> Directions for this task
In the data below, the answer is the run of lines from the line containing "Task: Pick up" through the line containing "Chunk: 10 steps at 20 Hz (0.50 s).", both included; print it exactly and nothing else.

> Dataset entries
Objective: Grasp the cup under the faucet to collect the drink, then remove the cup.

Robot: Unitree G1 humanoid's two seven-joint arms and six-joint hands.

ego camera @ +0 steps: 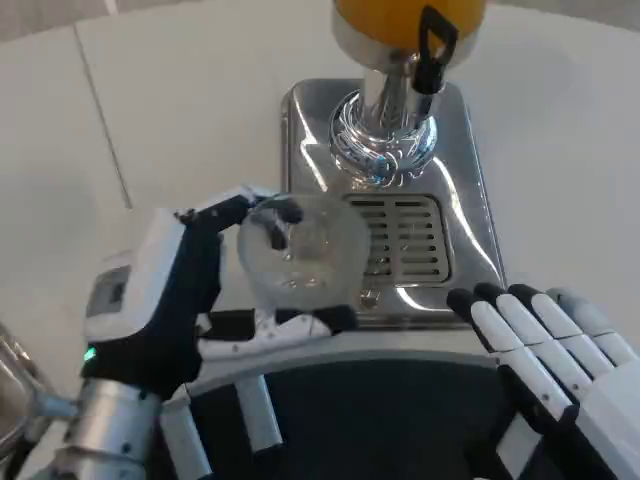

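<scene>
1. The cup (303, 250), clear and empty-looking, is held by the left hand (165, 300) at the near left edge of the steel drip tray (470, 190), just left of the grille (405, 238) and not yet beneath the faucet (385, 130).
2. The left hand is clamped around the cup's side wall; the right hand (560, 350) lies near right with fingers straight and together, holding nothing.
3. The cup is judged light, thin-walled, smooth and likely slippery, more so once wet; a mid-wall wrap is advised, without squeezing.
4. The orange-filled dispenser (405, 20) carries a black tap lever (438, 50).
5. No brand, label or legible writing is seen.
</scene>
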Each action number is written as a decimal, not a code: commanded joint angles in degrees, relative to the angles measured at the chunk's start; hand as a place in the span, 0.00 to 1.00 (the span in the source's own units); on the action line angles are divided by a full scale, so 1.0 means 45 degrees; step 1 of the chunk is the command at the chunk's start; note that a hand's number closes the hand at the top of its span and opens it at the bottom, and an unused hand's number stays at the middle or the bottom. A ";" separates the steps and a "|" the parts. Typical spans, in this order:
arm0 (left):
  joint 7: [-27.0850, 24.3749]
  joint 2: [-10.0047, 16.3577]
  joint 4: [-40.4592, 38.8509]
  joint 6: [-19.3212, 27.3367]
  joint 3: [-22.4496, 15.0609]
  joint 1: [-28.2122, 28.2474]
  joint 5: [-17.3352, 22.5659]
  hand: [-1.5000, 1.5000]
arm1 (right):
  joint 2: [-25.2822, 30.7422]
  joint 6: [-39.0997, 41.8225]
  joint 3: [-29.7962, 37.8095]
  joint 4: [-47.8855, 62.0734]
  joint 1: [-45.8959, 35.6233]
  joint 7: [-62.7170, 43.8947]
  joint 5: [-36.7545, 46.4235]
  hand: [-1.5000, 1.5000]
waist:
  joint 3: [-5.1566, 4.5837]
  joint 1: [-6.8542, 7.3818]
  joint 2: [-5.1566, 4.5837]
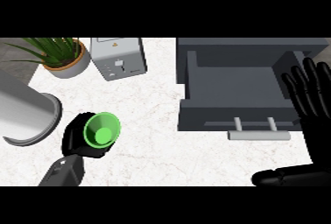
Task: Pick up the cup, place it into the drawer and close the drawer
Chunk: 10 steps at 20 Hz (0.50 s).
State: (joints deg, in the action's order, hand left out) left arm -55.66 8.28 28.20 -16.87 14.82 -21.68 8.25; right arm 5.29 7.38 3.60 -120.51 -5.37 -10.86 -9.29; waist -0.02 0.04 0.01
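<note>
Head view: the cup (102, 131) is being held by the left hand (72, 139) near the front-left corner of the desk (161, 144). The fingers are being curled round its outer wall, and its open mouth is being turned towards the camera. The cup is being judged light, rigid and smooth-walled. Slipping is being considered likelier than crushing, so a wrap round the side wall, just below the rim, is being recommended.

The drawer (233, 83) is being presented open towards the desk's right edge, with its handle (258, 134) facing the front edge. The right hand (317, 131) is being shown released, fingers straight and upright, at the right edge beside the drawer's right wall.

A large grey cylinder (26, 113) is being noted just beside the cup at the left edge. A potted plant (65, 59) and a grey appliance (118, 59) are being noted at the far-left corner, well apart from the drawer. The drawer's front wall is being judged the only barrier on the path from cup to drawer.
</note>
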 commanded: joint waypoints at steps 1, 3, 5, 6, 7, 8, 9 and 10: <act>-0.1576 -0.0147 0.0719 0.0138 0.0403 0.0467 0.0418 1.00 | -0.0271 -0.0228 -0.0381 -0.0145 -0.0003 -0.0121 0.0270 0.00 | -0.0001 0.0012 0.0007; -0.0918 -0.0826 0.2115 0.0221 0.0117 0.0852 0.0685 1.00 | -0.0102 -0.0024 -0.0038 -0.0016 0.0186 0.0170 0.0073 0.00 | 0.0015 0.0081 0.0045; 0.0273 -0.0601 0.3424 -0.0437 -0.0219 0.0880 0.0904 1.00 | -0.0225 -0.0324 -0.0476 -0.0590 0.0323 -0.0549 0.0410 0.00 | 0.0020 0.0128 0.0085; 0.0213 -0.0806 0.3474 -0.0189 -0.0400 0.0607 0.0774 1.00 | -0.0017 -0.0050 -0.0198 -0.0296 0.0134 -0.0280 0.0158 0.00 | 0.0014 0.0063 0.0049; 0.0826 -0.0999 0.4811 -0.0060 -0.0851 0.1310 0.0690 1.00 | -0.0007 0.0232 0.0150 -0.0020 0.0836 0.0392 -0.0064 0.00 | 0.0031 0.0148 0.0088; 0.1272 -0.0691 0.5229 -0.0082 -0.0983 0.1244 0.0646 1.00 | 0.0073 -0.0070 0.0101 -0.0390 0.0067 -0.0381 -0.0088 0.00 | 0.0019 0.0116 0.0067; 0.1782 -0.0942 0.6216 0.0086 -0.1355 0.1726 0.0586 1.00 | 0.0056 0.0411 0.0232 0.0104 0.0938 0.0496 -0.0202 0.00 | 0.0030 0.0146 0.0080; 0.2497 -0.0973 0.6416 0.0380 -0.1275 0.0870 0.0807 1.00 | -0.0194 -0.0323 -0.0308 0.0431 -0.0424 -0.0228 0.0465 0.00 | 0.0019 0.0174 0.0057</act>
State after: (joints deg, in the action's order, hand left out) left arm -49.85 4.91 48.30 -15.21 11.39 -17.18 11.17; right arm 5.05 7.24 3.30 -120.63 -4.45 -11.14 -8.79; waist 0.07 0.55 0.28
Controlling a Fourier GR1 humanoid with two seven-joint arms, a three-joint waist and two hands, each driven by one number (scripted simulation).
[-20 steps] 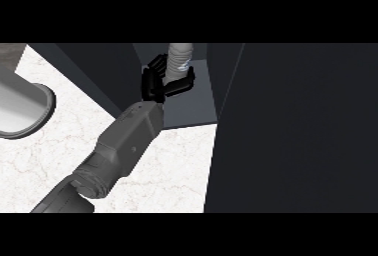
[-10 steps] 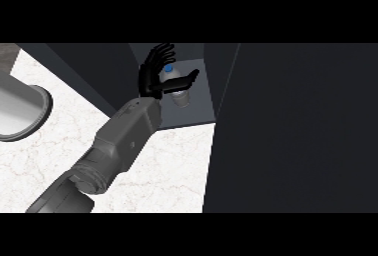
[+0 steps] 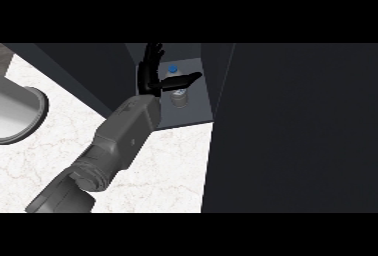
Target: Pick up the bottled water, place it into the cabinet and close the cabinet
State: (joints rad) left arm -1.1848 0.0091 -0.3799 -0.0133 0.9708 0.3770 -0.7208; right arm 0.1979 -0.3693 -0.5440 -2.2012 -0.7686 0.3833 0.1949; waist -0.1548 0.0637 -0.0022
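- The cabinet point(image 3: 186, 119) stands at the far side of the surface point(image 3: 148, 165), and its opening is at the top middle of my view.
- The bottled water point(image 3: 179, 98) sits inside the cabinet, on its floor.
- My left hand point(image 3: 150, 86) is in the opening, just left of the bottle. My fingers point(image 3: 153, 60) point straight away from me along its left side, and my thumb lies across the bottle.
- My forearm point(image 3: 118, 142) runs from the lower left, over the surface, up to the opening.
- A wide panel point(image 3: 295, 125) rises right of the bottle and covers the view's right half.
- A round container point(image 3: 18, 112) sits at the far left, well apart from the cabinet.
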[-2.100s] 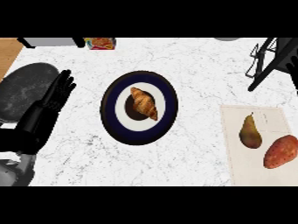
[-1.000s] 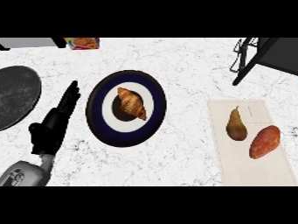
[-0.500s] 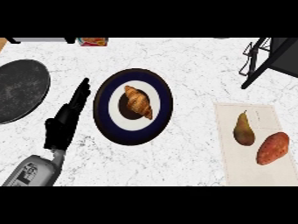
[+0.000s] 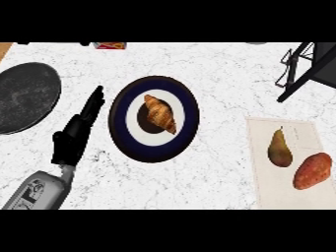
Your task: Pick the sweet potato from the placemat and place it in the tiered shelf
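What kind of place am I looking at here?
Most likely a kitchen: a marbled counter top, a dark pan at its left, and food: a croissant on a plate, a pear and sweet potato on a placemat.

Veined white marble for the counter [image 4: 221, 74]; dull, speckled dark metal for the pan [image 4: 17, 98]. Glossy glaze on the plate [image 4: 119, 129], pale matt cloth-like weave for the placemat [image 4: 305, 132], rough skin on the sweet potato [image 4: 313, 171].

No legible text; mark on left forearm [image 4: 34, 191] unreadable.
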### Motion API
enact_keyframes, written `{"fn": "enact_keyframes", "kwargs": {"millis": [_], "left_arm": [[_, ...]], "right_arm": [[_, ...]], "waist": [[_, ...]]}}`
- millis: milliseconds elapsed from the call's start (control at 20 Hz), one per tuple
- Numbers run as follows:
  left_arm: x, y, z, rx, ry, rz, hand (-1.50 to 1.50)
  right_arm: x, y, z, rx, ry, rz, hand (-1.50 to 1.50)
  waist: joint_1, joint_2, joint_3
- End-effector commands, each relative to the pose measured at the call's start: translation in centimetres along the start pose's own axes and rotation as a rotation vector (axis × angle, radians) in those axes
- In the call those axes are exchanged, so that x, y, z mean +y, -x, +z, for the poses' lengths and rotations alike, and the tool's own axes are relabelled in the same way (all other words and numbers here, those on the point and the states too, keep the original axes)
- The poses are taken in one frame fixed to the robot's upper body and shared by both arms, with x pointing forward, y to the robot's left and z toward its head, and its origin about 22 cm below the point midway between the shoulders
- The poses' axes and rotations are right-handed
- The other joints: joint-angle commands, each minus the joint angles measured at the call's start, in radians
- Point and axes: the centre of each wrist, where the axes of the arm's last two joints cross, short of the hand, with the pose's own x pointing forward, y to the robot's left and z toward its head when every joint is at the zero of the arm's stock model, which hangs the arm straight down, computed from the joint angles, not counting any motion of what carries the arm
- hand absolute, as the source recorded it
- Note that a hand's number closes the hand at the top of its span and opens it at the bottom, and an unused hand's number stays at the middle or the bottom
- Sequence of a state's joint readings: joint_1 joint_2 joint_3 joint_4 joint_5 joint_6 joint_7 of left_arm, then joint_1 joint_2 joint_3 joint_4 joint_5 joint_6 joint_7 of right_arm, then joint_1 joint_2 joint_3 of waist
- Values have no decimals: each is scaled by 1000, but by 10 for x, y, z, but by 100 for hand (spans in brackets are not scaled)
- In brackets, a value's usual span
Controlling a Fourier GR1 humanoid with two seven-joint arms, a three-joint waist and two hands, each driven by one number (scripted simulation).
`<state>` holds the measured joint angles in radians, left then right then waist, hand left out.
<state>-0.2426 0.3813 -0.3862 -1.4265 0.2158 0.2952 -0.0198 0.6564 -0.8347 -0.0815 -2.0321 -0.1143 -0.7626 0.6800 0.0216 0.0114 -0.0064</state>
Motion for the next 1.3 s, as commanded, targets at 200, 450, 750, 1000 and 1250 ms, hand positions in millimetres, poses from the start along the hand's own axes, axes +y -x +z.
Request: {"fn": "enact_keyframes", "kwargs": {"millis": [200, 450, 750, 1000, 1250], "left_arm": [[-9, -2, -2, 0, 4, 13, 0], [-1, -1, 0, 8, -3, -5, 0], [-5, -1, -16, 6, 14, 17, 0], [-7, 2, -4, 6, 11, -6, 0], [-13, 13, -4, 2, 7, 12, 0]], "right_arm": [[-5, -74, 17, 139, -68, 243, -150], [6, -102, 27, 136, -58, 212, -150], [25, -108, 27, 122, -45, 213, -150], [45, -97, 15, 160, -27, 225, -150], [60, -100, 7, 148, -21, 227, -150]], "waist": [[0, -5, 3], [2, -7, 4], [0, -4, 3], [10, -5, 4], [0, -5, 4]]}}
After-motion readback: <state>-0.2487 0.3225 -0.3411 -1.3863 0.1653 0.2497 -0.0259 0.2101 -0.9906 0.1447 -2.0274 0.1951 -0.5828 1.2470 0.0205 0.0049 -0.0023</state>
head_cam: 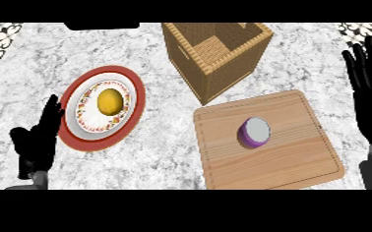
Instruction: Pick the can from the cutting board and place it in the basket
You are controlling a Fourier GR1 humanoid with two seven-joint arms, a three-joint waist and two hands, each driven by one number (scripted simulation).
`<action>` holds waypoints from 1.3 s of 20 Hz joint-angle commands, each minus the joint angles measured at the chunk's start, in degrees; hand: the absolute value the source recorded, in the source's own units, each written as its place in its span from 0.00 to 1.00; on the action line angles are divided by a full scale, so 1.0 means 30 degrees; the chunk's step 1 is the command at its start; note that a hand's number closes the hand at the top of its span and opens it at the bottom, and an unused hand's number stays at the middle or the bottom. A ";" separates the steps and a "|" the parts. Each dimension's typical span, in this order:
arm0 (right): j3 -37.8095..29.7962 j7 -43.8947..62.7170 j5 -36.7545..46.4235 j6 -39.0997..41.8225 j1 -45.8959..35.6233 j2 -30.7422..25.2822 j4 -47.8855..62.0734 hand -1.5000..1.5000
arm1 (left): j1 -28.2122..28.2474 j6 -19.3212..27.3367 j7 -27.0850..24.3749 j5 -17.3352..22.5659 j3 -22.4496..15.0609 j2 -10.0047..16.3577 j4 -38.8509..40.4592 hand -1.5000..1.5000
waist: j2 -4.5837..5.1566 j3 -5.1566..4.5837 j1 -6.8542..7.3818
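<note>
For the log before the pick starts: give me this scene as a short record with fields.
can: purple, grey top, standing on the board, untouched
board: wooden, lower right of the counter
basket: woven, open top, just behind the board
plate: left side, holds a yellow fruit
left robot hand: open, resting beside the plate
right robot hand: open, resting at the right edge

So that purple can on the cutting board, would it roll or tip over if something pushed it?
Probably not roll: the purple can stands upright, flat silver lid up, on the level cutting board. It looks short and wide, so a push would likelier slide it than tip it. Its smooth, round side might be slippery to grip.
</note>
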 commanded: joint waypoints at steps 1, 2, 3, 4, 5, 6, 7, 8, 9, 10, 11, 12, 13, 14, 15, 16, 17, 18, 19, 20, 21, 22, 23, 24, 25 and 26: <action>-0.0414 -0.0736 -0.1232 0.2404 -0.1608 -0.0156 0.2131 1.00 | -0.1200 -0.0504 0.0430 -0.0322 -0.0188 0.0196 0.0255 0.50 | -0.0034 -0.0218 0.0681; 0.0083 0.0386 -0.2203 0.3053 -0.3174 -0.0275 0.2027 1.00 | -0.2316 -0.1489 0.0960 0.0219 0.0006 0.0910 0.0711 0.50 | 0.0058 -0.0219 0.0799; 0.0649 0.0029 -0.2402 0.4037 -0.4309 -0.0125 0.2979 1.00 | -0.2101 -0.0893 0.0931 -0.0252 -0.0873 0.0055 -0.0100 0.50 | 0.0172 -0.0184 0.1373; 0.0689 0.0450 -0.3542 0.5382 -0.4999 -0.0383 0.2883 1.00 | -0.3084 -0.1395 0.1759 -0.0108 -0.0845 0.0696 -0.0503 0.50 | 0.0220 -0.0145 0.1488; 0.1219 0.0276 -0.3836 0.6062 -0.5805 0.0086 0.3512 1.00 | -0.3105 -0.1606 0.1336 -0.0146 -0.1259 0.0325 -0.0565 0.50 | 0.0413 -0.0131 0.2110; 0.1162 0.0135 -0.4887 0.7689 -0.6051 -0.0153 0.3478 1.00 | -0.3492 -0.2177 0.1514 0.0043 -0.1156 0.0841 -0.0796 0.50 | 0.0411 -0.0089 0.2138; 0.3499 -0.1585 0.0468 0.8803 -0.6427 -0.2788 0.0327 1.00 | -0.3174 -0.2377 0.1617 0.0390 -0.1323 0.0374 -0.0314 0.50 | 0.0161 -0.0313 0.2164; 0.4672 -0.1849 0.0329 1.0198 -0.6081 -0.2278 0.0840 1.00 | -0.3438 -0.2626 0.1714 0.0519 -0.1447 0.0284 -0.0266 0.50 | 0.0340 -0.0223 0.2077; 0.5366 -0.2865 0.1627 1.0517 -0.6232 -0.2305 0.0170 0.00 | -0.3566 -0.2864 0.2146 0.0750 -0.1320 0.0447 -0.0072 0.50 | 0.0229 -0.0216 0.1828; 0.6216 -0.3869 0.3509 0.9856 -0.6133 -0.1764 -0.0228 0.00 | -0.3967 -0.2970 0.2300 0.0976 -0.1130 0.0490 -0.0105 0.50 | 0.0151 -0.0212 0.1600; 0.7146 -0.4514 0.4890 0.9277 -0.5641 -0.1095 -0.0454 0.00 | -0.4290 -0.3116 0.2897 0.1108 -0.0902 0.0814 0.0140 0.50 | 0.0080 -0.0204 0.1208; 0.8246 -0.5174 0.5985 0.8215 -0.4520 0.0202 -0.1007 0.00 | -0.3465 -0.3139 0.2705 0.1227 -0.0624 0.0993 -0.0118 0.50 | -0.0069 -0.0208 0.1071; 0.8489 -0.5707 0.6755 0.7146 -0.3837 0.1086 -0.0799 0.00 | -0.4260 -0.3640 0.3002 0.1894 0.0027 0.1170 0.0486 0.50 | -0.0053 -0.0221 0.0714; 0.9373 -0.5737 0.8058 0.6047 -0.3898 0.2045 -0.0507 0.00 | -0.4091 -0.3311 0.3305 0.1400 -0.0403 0.1069 -0.0176 0.50 | -0.0080 -0.0219 0.0798; 0.9310 -0.2980 0.7466 0.5154 -0.3958 0.2097 -0.3054 0.00 | -0.4348 -0.3949 0.3016 0.1700 0.0302 0.1663 0.0845 0.50 | -0.0150 -0.0247 0.0487; 1.0006 -0.2585 0.8504 0.4568 -0.2988 0.2300 -0.3440 0.00 | -0.3957 -0.3812 0.3737 0.1870 0.0165 0.1493 -0.0310 0.50 | -0.0178 -0.0237 0.0537; 0.9908 -0.0583 0.8088 0.4853 -0.3556 0.2412 -0.3787 0.00 | -0.3106 -0.3763 0.4051 0.1851 0.0083 0.1409 -0.1403 0.50 | -0.0174 -0.0237 0.0649; 0.9641 0.1208 0.7792 0.5228 -0.5009 0.2527 -0.3465 0.00 | -0.4512 -0.3722 0.3705 0.1662 0.0178 0.1094 0.0190 0.50 | -0.0125 -0.0248 0.0567; 0.9140 0.2955 0.7126 0.5742 -0.5391 0.1892 -0.4279 0.00 | -0.4127 -0.4271 0.3155 0.1692 0.0346 0.1441 0.0831 0.50 | -0.0136 -0.0259 0.0509; 0.9369 0.4579 0.7163 0.5805 -0.5631 0.1684 -0.4833 0.00 | -0.3186 -0.3337 0.3840 0.1339 -0.0313 0.0864 -0.1005 0.50 | -0.0219 -0.0256 0.0621; 0.9033 0.5837 0.6532 0.6780 -0.5681 0.0452 -0.5660 0.00 | -0.4139 -0.4099 0.4006 0.1911 0.0573 0.1807 0.0143 0.50 | -0.0241 -0.0278 0.0341; 0.8915 0.7128 0.6568 0.7145 -0.6457 -0.0063 -0.6066 0.00 | -0.3703 -0.3699 0.3231 0.1550 0.0362 0.1291 0.0334 0.50 | -0.0259 -0.0298 0.0331; 0.8445 0.7680 0.7043 0.7588 -0.7272 -0.1012 -0.5728 0.00 | -0.3541 -0.3318 0.3087 0.1337 0.0066 0.0793 0.0305 0.50 | -0.0265 -0.0311 0.0345; 0.8643 0.8772 0.8059 0.7363 -0.7699 -0.1362 -0.5781 0.00 | -0.3269 -0.3613 0.3240 0.1362 -0.0059 0.0990 0.0049 0.50 | -0.0331 -0.0322 0.0399; 0.8208 0.9652 0.8314 0.7740 -0.8752 -0.1931 -0.5684 0.00 | -0.3614 -0.3628 0.3460 0.1408 -0.0030 0.1108 -0.0307 0.50 | -0.0352 -0.0325 0.0471; 0.7271 0.9877 0.8976 0.7938 -0.9588 -0.2942 -0.5462 0.00 | -0.4140 -0.3382 0.4435 0.1460 0.0107 0.1337 -0.0356 0.50 | -0.0375 -0.0314 0.0367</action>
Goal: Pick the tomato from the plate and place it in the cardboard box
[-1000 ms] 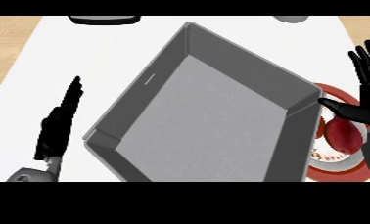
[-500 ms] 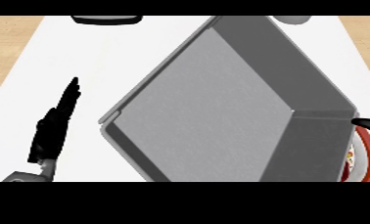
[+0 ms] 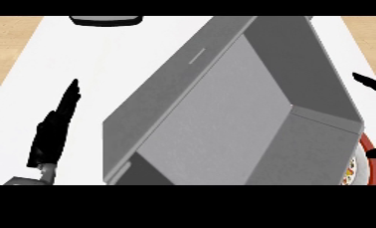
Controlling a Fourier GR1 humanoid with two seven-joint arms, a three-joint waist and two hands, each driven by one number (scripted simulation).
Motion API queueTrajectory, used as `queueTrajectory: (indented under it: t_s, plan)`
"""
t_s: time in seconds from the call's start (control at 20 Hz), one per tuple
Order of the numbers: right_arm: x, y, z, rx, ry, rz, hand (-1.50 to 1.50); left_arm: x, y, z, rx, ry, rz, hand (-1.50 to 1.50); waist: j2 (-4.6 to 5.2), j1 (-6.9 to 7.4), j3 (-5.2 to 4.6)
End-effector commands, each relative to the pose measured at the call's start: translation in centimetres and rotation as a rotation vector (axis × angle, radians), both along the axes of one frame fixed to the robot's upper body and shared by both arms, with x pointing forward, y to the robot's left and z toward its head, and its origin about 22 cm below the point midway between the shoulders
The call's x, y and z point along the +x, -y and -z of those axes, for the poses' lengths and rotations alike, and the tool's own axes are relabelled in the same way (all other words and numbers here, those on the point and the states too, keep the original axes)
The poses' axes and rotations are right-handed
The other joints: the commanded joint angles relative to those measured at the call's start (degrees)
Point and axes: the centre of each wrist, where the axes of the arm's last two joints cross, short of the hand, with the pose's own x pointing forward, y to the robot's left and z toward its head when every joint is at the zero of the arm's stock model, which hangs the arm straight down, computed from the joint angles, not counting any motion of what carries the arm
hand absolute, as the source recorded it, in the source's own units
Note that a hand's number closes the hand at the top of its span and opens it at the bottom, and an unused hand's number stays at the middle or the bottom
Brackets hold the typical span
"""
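A large grey open box (image 3: 242, 117) fills the middle and right of the head view, tipped so that its inside floor and walls face me. Behind its right corner only a sliver of the red-rimmed plate (image 3: 358, 158) shows. The tomato is hidden. A small black part of my right hand (image 3: 363, 79) pokes in at the right edge, past the box's wall; the rest of it is out of sight. My left hand (image 3: 53, 131) rests at the left on the white counter, fingers straight, apart from the box and holding nothing.
A dark round object (image 3: 105, 20) lies at the counter's far edge, upper left. Light wood (image 3: 16, 35) borders the white counter top (image 3: 110, 67) at the left and at the upper right. Bare white surface lies between my left hand and the box.
The box has swung up and to the right and looks larger, now covering the plate, the tomato and most of my right hand. My left hand has stayed in place.
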Motion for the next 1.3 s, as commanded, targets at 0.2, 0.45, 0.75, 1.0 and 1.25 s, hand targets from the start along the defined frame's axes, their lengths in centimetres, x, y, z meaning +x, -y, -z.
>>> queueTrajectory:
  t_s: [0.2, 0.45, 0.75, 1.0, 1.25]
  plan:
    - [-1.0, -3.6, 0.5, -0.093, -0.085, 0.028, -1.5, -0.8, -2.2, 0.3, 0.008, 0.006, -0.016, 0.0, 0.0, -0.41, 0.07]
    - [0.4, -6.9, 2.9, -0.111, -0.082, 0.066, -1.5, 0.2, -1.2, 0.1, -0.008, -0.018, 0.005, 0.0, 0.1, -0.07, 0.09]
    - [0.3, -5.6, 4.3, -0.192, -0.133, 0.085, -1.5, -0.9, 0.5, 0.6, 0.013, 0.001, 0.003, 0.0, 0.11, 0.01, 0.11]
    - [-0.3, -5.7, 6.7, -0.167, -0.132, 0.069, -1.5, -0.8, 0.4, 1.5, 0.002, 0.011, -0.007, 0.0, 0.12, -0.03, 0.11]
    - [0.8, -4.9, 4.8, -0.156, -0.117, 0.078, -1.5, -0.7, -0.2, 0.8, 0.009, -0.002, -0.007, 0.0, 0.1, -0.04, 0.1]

> Output of the task
Task: Pick up the cup, place it into the drawer and close the drawer
Chunk: 10 steps at 20 Hz (0.50 s).

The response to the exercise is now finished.